Un entusiasmo di stampo patriottico accompagna in queste ore il lavoro preparatorio per la nascita dell’esecutivo di Mario Monti. Mentre l’abbandono della prima scena da parte di Silvio Berlusconi (ma come si è visto non del palcoscenico) viene accompagnato da manifestazioni di giubilo e da grida liberatorie. Né, tra gli sport più praticati nelle ultime ore, manca il lancio delle monetine «stile Raphael». Non più lire ma, secondo una sorta di pena del contrappasso, centesimi di euro. Così, da giorni, una presunta svolta dai tratti epocali occupa le prime pagine di tutti i giornali del mondo.

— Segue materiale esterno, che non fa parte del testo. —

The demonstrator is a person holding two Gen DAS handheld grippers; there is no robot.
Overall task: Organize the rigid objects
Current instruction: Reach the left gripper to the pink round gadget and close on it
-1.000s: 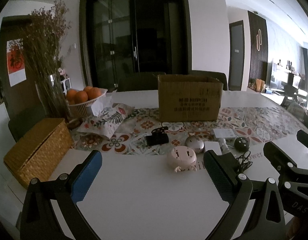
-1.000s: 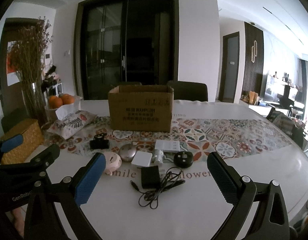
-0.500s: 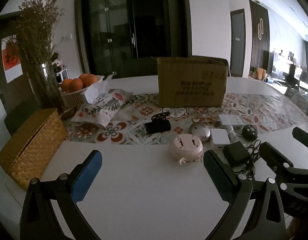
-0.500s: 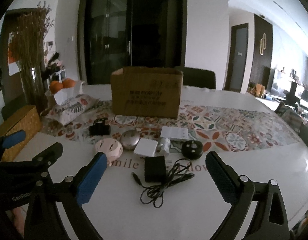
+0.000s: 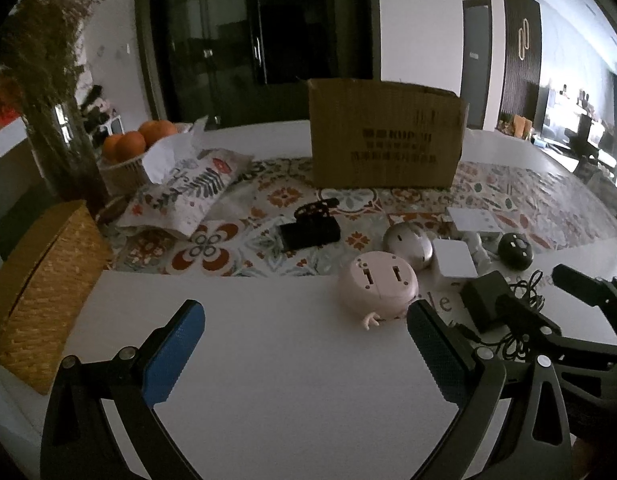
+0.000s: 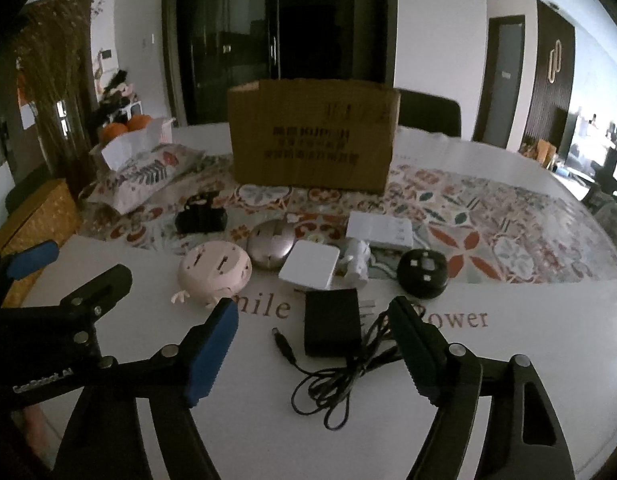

C’è sicuramente un grande bisogno di entusiasmo e di nuova fiducia nelle possibilità reali del nostro Paese. Tuttavia, conviene non chiedere troppo a una fase della vita politica italiana che, necessariamente, va considerata a tempo determinato. Tutti o quasi, non solo i mercati mondiali e le istituzioni europee, chiedono al nuovo governo che sta nascendo in queste ore di dare risposte rapide e concrete all’emergenza. Offrendo soluzioni realistiche e dalle conseguenze immediate e accollandosene in pieno la responsabilità. I prossimi mesi diranno quali tra gli attori politici che, in nome dell’unità nazionale e del bene del Paese, si assumeranno il rischio di sostenere in Parlamento le misure messe a punto dal nuovo governo pagheranno il prezzo più alto in termini di consenso. Fin da ora, però, emergono atteggiamenti ben distinti da parte delle diverse componenti del Parlamento. In particolare, stiamo assistendo, e presumibilmente assisteremo ancora, a un pericoloso esercizio di distinguo da parte del principale partito di centrodestra. Con un paradosso molto italiano: che un governo (più tecnico che politico: di emergenza, a termine, ma pur sempre un governo della Repubblica vincolato alla fiducia del Parlamento) che assumerà decisioni più di destra che di sinistra, sarà sostenuto più dalla sinistra che dalla destra. Perché ancora una volta sarà la sinistra ad assumersi la responsabilità dei “sacrifici”, sfidando l’impopolarità.
Eppure, il dramma sembrerebbe giunto a tal punto da dover imporre senso di responsabilità anche nella coscienze più incoscienti, più prone alla dissennata irresponsabilità che ne ha guidato gli atti e le scelte politiche dell’ultimo, non breve periodo della storia italiana.
Tuttavia, nonostante la gravità della situazione, il momento della responsabilità diffusa e dell’unità nazionale non sembra ancora giunto. Né, a essere sinceri, è possibile prevedere quando mai potrà arrivare. Per riprendere lo slogan con cui tante donne italiane hanno fatto sentire la loro voce: se non ora, quando?